Europe 1 with AFP // Photo credit: Olga MALTSEVA / AFP 08:27, June 06, 2023

The Kakhovka hydroelectric dam, located in the Russian-occupied areas of the Kherson region in southern Ukraine, was partially destroyed on Tuesday. Moscow and Kiev accuse each other of being responsible for the strikes that hit the work.

THE ESSENTIALS

The Kakhovka hydroelectric dam, located in the Russian-occupied areas of the Kherson region in southern Ukraine, was partially destroyed on Tuesday, with Moscow and Kiev accusing each other of being responsible. Ukrainian forces carried out "multiple strikes" on the Kakhovka dam on the night of Monday to Tuesday, the mayor of the city of Nova Kakhovka, Vladimir Leontiev, said on Telegram, claiming that they had destroyed the dam's valves and caused an "uncontrollable discharge of water".

"The dam is not destroyed and it is an immense happiness," he said. For its part, the Ukrainian army accused Russia in a statement of staging an explosion on the dam. Ukrainian President Volodymyr Zelensky has urgently convened his Security Council, announced the head of the Ukrainian presidential administration, Andriy Iermak, on Telegram, denouncing a "war crime".

The rise in water was observed in several localities near the dam without the situation becoming critical, according to the administration of the Kherson region, installed by Russia. "If necessary, we are ready to evacuate the inhabitants of the riverside villages," the head of the government of the Kherson region, Andrei Alekseyenko, said in a statement on Telegram, stressing, however, that their lives are not threatened and calling for "not to give in to panic".

The Kakhovka dam, taken at the beginning of the Russian offensive in Ukraine, makes it possible to supply water to the Crimean peninsula, annexed in 2014 by Moscow. Built on the Dnieper River in 1956, during the Soviet period, the structure is partly built of concrete and earth. It is one of the largest infrastructures of its kind in Ukraine.

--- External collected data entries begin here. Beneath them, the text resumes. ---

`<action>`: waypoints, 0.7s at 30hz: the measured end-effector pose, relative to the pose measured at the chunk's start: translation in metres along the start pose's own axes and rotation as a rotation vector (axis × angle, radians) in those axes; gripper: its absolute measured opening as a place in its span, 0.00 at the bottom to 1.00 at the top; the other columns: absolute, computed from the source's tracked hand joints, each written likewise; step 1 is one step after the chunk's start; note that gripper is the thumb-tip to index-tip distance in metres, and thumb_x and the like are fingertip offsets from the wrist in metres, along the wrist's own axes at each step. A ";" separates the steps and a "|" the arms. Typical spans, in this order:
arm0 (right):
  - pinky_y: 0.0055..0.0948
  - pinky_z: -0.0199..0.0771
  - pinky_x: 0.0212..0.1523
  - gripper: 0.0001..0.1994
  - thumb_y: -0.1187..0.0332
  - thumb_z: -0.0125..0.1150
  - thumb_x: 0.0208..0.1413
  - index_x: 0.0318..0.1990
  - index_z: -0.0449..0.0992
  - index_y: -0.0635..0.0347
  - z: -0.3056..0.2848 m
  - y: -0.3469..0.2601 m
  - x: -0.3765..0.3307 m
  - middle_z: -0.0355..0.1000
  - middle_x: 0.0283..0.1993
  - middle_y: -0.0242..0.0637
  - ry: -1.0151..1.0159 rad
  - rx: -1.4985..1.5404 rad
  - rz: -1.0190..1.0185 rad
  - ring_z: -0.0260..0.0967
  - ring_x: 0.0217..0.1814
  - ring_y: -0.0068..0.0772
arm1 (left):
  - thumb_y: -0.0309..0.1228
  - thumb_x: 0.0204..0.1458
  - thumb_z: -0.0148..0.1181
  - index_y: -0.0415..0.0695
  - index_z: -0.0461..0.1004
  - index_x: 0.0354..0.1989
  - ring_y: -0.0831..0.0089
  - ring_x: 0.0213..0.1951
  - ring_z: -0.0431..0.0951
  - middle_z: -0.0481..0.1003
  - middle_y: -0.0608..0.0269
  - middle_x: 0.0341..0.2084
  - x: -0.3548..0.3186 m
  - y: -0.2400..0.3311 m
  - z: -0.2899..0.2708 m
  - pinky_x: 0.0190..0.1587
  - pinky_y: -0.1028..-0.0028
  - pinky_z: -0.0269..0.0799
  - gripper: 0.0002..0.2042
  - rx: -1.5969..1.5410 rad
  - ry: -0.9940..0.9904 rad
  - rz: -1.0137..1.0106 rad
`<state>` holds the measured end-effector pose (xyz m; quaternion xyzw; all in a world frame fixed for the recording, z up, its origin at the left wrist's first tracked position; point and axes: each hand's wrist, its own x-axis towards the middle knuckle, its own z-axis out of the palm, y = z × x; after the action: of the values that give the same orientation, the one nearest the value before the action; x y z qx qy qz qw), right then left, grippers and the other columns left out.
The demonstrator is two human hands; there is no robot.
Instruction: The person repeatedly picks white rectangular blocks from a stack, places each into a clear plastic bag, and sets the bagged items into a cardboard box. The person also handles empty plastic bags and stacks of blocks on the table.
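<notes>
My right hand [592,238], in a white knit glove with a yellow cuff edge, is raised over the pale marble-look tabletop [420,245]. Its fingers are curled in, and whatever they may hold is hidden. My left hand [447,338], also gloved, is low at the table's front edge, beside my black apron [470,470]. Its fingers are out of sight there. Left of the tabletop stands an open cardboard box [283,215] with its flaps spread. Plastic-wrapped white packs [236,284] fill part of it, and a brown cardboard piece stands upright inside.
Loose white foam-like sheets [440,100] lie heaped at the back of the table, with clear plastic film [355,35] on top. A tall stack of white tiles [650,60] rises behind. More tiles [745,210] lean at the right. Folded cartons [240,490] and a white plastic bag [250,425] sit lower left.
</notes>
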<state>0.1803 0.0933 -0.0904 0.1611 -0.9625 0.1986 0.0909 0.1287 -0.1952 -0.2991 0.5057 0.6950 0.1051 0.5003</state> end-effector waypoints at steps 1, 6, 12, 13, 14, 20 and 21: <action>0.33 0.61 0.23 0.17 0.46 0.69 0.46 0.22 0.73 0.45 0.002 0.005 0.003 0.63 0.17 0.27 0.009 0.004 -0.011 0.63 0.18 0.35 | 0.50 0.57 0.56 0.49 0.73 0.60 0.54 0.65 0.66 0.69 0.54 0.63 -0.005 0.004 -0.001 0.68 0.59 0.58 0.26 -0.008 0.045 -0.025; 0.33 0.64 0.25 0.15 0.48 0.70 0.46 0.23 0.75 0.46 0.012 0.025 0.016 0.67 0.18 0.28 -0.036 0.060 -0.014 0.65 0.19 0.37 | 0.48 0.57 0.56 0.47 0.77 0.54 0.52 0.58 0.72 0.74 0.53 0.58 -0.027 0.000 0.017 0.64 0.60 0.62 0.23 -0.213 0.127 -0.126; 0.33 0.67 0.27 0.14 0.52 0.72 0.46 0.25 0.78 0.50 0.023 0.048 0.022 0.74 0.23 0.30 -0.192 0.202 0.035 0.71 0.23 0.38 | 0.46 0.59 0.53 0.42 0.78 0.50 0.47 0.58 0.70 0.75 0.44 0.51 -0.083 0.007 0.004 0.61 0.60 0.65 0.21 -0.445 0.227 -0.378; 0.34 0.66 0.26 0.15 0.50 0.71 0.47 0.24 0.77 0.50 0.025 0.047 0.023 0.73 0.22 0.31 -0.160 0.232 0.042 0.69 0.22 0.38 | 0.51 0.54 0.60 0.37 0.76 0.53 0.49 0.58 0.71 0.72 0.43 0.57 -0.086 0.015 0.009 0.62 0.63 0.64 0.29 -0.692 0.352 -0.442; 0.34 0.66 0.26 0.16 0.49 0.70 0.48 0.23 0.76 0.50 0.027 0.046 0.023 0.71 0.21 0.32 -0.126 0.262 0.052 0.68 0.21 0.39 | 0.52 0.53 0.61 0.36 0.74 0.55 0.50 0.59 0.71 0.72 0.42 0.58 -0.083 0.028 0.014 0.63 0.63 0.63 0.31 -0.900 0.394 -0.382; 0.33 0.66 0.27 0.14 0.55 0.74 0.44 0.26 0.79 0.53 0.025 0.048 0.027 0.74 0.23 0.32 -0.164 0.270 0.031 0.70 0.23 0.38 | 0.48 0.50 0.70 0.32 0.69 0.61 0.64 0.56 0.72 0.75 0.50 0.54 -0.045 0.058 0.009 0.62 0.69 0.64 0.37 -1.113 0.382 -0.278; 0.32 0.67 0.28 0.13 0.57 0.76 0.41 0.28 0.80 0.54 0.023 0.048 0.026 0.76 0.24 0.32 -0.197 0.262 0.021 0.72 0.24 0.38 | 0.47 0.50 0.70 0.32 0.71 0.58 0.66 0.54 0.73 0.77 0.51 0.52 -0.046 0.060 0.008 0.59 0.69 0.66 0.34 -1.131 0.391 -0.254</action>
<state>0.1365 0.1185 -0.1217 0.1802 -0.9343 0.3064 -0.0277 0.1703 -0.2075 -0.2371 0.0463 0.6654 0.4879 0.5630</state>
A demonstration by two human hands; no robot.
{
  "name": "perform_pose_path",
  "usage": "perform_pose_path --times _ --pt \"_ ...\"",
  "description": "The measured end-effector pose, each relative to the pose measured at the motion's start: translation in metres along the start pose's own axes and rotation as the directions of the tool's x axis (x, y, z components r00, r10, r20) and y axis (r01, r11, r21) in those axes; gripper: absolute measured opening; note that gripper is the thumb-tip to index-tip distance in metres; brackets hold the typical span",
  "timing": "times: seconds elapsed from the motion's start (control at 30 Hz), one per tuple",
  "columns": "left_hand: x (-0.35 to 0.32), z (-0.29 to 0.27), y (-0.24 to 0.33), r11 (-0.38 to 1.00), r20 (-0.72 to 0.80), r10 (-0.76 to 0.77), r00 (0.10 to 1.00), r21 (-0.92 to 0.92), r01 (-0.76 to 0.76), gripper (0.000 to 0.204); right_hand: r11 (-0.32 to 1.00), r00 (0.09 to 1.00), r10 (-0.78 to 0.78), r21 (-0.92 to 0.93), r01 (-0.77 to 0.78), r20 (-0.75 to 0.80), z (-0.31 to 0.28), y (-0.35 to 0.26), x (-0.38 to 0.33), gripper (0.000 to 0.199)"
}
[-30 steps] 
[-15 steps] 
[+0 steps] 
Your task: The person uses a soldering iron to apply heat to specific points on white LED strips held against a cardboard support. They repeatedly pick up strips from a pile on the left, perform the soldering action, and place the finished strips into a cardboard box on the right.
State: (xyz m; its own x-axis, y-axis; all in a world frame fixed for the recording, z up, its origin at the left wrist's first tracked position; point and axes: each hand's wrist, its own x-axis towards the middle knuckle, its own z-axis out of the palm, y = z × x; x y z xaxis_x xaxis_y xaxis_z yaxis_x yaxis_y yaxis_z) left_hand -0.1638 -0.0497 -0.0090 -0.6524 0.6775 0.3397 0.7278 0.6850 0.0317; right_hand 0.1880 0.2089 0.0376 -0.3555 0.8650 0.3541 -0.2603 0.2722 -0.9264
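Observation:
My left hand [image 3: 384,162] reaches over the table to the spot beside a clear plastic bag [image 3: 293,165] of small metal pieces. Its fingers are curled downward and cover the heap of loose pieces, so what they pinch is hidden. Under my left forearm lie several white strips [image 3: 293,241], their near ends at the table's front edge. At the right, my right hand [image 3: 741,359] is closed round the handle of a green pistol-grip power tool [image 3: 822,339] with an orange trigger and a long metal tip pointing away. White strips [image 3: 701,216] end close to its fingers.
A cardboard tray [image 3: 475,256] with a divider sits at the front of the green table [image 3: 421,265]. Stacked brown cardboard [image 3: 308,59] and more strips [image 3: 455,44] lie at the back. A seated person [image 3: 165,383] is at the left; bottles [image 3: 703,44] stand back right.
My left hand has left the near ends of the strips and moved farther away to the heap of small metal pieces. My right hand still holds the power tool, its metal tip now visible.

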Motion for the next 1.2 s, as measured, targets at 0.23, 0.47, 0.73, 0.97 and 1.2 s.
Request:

Wagner conductor describes Russian balance sheets as "delusions"

The head of the paramilitary group Wagner Yevgeny Prigozhin on Tuesday described as "delusions" the balance sheets of Ukrainian losses claimed by Moscow, which claims to have repelled two major offensives in two days. "This is just delusion," Prigozhin said in a Telegram post. The Russian Defense Ministry said it had repelled two large-scale Ukrainian offensives on Sunday and Monday in southern Donbass, killing "more than 1,500 Ukrainian servicemen" and destroying "28 tanks".

The Ukrainian government, while claiming territorial gains near the ravaged eastern city of Bakhmut, has downplayed the scale of its "offensive actions" and has provided no balance sheet. Killing 1,500 soldiers in one day is "quite a massacre," Wagner's boss quipped, mocking Russian Defense Ministry spokesman Igor Konashenkov. "Actually, why not add up all the numbers given by Konashenkov. I think we've already destroyed the whole of planet Earth five times," he quipped.

Yevgeny Prigozhin is accustomed to sensational statements against the Russian General Staff, which he accuses in particular of not providing enough ammunition to Wagner's men, who were on the front line in the fighting around Bakhmut.